As described in note 10, the University leases certain facilities
from the Hospital under a renewable one-year lease which
provides for a rent equal to the cost to the Hospital of
providing and maintaining the facilities. This lease has been
renewed for the year ending June 30, 1999. The University leases
certain other facilities used in its academic and research
operations under long-term operating leases expiring at various
dates to 2014, subject to renewal options in certain cases.
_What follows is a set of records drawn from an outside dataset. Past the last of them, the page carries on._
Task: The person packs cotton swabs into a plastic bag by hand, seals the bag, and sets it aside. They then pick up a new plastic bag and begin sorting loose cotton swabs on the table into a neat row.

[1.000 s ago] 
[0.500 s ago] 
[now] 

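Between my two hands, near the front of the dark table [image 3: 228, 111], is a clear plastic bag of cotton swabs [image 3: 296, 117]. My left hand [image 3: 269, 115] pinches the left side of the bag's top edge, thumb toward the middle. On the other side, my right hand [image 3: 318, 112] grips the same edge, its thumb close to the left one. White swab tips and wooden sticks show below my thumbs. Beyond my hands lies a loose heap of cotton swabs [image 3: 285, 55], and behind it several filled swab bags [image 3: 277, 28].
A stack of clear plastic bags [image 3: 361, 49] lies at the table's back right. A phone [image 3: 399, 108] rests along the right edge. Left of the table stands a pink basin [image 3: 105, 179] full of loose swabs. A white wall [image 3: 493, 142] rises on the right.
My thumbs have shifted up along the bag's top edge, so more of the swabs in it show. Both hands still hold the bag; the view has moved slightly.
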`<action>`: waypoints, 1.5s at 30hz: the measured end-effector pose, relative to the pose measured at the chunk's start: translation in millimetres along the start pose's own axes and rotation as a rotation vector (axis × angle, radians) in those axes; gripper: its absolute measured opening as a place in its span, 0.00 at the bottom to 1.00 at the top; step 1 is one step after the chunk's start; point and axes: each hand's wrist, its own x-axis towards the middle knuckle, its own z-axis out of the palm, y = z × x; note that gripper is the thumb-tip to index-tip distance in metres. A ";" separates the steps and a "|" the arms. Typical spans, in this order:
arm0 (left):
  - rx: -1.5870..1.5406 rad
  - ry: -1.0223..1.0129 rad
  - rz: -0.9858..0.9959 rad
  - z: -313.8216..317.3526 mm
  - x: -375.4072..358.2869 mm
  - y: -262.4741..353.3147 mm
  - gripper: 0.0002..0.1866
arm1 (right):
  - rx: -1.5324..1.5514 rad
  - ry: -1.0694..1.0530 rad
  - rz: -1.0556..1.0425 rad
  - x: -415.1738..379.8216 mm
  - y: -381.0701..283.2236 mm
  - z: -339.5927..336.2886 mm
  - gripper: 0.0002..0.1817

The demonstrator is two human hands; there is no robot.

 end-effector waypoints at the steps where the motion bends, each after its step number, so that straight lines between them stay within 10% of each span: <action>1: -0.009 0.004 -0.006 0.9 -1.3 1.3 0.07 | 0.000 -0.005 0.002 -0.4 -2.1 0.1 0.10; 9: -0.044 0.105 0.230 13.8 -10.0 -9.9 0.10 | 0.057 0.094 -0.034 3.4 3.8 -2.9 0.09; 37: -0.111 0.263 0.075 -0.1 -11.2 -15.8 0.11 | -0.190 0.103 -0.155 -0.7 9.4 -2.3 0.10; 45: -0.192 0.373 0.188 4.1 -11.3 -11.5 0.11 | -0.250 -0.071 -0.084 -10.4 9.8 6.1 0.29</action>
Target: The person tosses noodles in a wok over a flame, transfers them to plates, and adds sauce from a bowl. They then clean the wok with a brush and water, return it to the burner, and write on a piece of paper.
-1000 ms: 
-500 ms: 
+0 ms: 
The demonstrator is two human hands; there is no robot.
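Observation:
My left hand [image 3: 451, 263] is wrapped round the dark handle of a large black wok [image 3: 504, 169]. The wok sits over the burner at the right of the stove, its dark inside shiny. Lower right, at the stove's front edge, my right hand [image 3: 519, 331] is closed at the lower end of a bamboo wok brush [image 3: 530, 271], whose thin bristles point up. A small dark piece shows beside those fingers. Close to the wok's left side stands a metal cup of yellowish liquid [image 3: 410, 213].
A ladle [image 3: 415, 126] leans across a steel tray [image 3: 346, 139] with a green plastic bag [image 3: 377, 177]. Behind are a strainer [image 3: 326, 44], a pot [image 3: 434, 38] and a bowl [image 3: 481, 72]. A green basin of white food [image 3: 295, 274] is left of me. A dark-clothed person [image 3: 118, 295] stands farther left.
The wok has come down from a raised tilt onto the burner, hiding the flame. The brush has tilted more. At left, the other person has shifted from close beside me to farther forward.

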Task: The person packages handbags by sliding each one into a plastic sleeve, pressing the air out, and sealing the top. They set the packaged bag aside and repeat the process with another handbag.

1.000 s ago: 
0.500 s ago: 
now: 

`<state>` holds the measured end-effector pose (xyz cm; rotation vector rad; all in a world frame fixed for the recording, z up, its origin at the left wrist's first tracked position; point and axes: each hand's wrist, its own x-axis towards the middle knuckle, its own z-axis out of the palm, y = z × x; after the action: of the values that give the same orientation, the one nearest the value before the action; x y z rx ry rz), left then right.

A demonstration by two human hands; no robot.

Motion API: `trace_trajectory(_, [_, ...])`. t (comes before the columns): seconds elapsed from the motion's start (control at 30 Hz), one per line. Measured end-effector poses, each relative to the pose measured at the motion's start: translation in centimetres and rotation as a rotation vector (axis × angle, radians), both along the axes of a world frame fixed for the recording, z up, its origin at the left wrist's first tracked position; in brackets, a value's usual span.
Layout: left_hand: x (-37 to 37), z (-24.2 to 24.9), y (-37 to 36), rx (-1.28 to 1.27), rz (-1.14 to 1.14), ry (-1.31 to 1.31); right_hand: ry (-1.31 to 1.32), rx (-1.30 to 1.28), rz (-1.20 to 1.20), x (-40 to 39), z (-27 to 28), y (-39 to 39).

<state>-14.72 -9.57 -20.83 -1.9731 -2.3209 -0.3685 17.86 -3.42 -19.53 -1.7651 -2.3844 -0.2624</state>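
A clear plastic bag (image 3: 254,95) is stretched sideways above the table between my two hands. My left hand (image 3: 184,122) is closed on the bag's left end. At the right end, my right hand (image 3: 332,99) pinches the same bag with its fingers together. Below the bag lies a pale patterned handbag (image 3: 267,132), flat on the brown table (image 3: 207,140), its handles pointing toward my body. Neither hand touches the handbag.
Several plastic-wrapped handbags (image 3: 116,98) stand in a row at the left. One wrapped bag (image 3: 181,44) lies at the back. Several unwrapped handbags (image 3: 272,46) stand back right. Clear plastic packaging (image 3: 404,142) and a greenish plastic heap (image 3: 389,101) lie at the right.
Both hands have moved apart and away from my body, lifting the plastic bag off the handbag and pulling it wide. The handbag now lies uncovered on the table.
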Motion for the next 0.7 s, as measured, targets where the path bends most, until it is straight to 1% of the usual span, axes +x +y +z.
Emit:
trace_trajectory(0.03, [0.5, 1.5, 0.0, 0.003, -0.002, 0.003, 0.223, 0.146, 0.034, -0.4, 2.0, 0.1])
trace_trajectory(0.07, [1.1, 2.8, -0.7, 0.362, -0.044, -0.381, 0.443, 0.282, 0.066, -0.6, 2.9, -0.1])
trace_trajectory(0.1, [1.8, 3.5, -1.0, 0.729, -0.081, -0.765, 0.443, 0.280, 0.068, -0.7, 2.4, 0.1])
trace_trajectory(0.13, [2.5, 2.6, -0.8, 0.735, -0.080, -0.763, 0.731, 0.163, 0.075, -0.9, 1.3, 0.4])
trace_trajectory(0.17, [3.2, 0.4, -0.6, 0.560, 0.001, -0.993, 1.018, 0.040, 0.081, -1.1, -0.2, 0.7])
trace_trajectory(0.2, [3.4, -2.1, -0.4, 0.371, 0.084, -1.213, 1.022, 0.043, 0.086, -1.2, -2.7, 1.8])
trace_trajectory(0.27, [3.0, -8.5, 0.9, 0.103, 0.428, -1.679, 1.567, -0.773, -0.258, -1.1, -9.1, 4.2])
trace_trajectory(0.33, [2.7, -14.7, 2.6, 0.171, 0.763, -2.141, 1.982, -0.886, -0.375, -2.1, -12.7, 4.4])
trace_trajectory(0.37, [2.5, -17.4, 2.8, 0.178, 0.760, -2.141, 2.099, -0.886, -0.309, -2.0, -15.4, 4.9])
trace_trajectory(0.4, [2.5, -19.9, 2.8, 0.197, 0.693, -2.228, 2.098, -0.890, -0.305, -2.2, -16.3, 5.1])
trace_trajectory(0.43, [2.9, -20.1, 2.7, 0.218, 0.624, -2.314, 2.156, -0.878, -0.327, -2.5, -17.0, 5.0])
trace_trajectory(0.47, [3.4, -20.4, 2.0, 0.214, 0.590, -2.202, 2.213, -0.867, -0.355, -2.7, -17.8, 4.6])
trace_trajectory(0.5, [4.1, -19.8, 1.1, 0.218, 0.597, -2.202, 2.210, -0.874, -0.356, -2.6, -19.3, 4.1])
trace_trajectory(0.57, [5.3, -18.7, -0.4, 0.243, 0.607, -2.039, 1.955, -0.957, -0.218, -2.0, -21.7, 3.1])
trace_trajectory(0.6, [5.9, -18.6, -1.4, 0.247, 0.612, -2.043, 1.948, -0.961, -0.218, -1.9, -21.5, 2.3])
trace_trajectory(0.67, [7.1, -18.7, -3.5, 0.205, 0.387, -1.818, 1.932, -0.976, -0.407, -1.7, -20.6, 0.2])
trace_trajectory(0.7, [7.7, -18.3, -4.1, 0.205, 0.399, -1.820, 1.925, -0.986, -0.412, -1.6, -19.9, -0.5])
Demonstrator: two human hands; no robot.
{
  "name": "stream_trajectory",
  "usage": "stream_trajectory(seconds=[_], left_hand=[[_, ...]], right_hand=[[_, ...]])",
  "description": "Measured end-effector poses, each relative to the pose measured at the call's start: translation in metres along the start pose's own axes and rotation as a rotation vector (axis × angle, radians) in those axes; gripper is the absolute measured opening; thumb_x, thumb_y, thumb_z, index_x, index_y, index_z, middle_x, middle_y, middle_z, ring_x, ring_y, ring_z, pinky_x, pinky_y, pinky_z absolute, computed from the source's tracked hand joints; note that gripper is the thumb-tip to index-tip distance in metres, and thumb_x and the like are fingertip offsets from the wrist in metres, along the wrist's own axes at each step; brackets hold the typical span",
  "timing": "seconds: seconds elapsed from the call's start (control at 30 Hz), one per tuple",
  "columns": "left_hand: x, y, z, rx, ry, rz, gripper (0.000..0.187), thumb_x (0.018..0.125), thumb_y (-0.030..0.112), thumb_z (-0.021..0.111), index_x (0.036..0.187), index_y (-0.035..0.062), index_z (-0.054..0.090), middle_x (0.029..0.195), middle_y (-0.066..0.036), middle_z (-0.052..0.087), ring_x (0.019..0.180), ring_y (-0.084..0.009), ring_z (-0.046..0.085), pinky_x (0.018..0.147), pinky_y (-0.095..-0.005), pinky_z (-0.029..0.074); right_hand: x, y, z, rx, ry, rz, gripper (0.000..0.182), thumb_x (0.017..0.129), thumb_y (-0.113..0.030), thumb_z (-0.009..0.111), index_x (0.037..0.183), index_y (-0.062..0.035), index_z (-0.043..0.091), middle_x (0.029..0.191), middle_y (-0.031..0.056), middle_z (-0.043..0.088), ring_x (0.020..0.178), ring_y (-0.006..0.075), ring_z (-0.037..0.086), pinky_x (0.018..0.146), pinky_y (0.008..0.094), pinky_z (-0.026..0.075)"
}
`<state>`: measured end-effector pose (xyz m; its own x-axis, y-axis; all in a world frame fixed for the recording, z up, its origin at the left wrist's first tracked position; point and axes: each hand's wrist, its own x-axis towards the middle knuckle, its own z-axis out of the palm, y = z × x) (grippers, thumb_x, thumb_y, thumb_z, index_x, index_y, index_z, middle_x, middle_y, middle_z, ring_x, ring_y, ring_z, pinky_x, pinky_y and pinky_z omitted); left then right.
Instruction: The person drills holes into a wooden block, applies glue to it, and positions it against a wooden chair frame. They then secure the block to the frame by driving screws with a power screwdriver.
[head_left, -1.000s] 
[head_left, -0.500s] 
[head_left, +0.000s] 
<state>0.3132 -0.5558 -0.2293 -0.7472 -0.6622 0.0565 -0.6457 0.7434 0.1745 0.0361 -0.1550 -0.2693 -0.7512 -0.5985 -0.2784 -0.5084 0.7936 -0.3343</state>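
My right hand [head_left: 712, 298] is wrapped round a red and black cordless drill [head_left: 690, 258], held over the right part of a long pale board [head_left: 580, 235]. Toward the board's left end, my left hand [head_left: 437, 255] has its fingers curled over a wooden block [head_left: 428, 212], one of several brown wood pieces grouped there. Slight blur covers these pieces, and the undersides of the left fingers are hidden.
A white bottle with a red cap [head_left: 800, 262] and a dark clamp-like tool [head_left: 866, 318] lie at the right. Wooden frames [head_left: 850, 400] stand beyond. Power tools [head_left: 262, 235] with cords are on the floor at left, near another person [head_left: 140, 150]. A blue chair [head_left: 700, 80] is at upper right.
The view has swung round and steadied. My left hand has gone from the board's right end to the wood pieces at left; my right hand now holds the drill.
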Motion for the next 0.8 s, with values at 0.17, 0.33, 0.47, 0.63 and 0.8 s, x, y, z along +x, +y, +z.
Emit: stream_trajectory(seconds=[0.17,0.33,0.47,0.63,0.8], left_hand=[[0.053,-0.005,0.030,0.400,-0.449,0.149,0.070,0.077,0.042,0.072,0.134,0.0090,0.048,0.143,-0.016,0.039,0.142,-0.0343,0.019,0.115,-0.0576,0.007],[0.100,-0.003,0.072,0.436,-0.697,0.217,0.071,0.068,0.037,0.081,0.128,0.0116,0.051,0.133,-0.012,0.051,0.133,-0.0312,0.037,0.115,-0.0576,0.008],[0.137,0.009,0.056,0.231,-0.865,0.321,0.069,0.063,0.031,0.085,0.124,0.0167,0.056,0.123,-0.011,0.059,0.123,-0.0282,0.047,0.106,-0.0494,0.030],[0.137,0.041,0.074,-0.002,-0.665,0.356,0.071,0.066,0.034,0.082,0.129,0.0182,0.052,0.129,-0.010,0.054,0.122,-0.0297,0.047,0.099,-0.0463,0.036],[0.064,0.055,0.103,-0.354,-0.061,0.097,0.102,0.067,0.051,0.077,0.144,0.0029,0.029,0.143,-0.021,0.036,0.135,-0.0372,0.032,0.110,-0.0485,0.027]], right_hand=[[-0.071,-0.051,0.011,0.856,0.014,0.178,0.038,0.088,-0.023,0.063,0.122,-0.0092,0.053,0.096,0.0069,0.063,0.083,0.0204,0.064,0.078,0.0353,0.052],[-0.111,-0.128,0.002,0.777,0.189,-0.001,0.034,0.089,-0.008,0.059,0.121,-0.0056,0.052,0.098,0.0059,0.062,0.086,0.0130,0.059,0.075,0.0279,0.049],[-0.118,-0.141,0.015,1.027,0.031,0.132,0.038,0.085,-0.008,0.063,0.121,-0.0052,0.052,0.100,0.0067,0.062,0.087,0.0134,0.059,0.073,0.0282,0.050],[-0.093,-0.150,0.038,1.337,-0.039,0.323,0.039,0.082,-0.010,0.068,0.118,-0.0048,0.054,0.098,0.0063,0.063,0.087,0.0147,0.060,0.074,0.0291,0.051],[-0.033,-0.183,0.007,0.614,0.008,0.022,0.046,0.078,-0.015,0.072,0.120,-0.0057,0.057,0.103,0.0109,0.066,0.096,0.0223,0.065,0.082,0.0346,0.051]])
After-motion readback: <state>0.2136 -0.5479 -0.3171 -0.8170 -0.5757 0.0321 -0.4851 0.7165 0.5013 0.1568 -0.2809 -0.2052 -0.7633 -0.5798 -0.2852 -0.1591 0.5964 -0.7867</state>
Certain of these facilities are leased from Dome or other
affiliated organizations. The aggregate annual minimum rents to
be paid to the expiration of the initial terms of these leases
are as follows at June 30, 1998 (in thousands):
| Affiliates |
Others |
Total |
| 1999 |
$13,254 |
5,451 |
18,705 |
| 2000 |
11,364 |
4,335 |
15,699 |
| 2001 |
11,208 |
3,514 |
14,722 |
| 2002 |
11,082 |
3,059 |
14,141 |
| 2003 |
11,003 |
2,126 |
13,129 |
| After 2003 |
72,787 |
11,596 |
84,383 |
| Total |
$130,698 |
30,081 |
160,779 |
(13) Other Commitments and Contingencies
At June 30, 1998, unexpended research and training awards
committed to the University by sponsoring agencies were
approximately $533,000,000. These awards are not recognized as
assets, but they will be collected as expenditures are made in
accordance with the related agreements, which typically have
terms of one year. At June 30, 1998, the University had the
following additional financial commitments and guarantees
relating to affiliated organizations:
* Subject to various terms and conditions, the University and
JHHS have jointly and severally agreed, on the occurrence of
certain events, to either assume the obligations of Patient
First Corporation (Patient First) under a loan agreement with a
commercial bank or purchase the bank's interest in the loan
agreement. Patient First is developing a network of primary
care sites in central Maryland. The maximum amount of the
credit facility available under the loan agreement is
$24,000,000; there were no amounts outstanding at
June 30, 1998.
* The University has guaranteed payment of 50% of amounts
borrowed by Johns Hopkins Home Care Group, Inc. under line of
credit agreements with a commercial bank. The maximum amount
available under these agreements is $7,500,000; the amount
outstanding at June 30, 1998, was approximately $5,200,000.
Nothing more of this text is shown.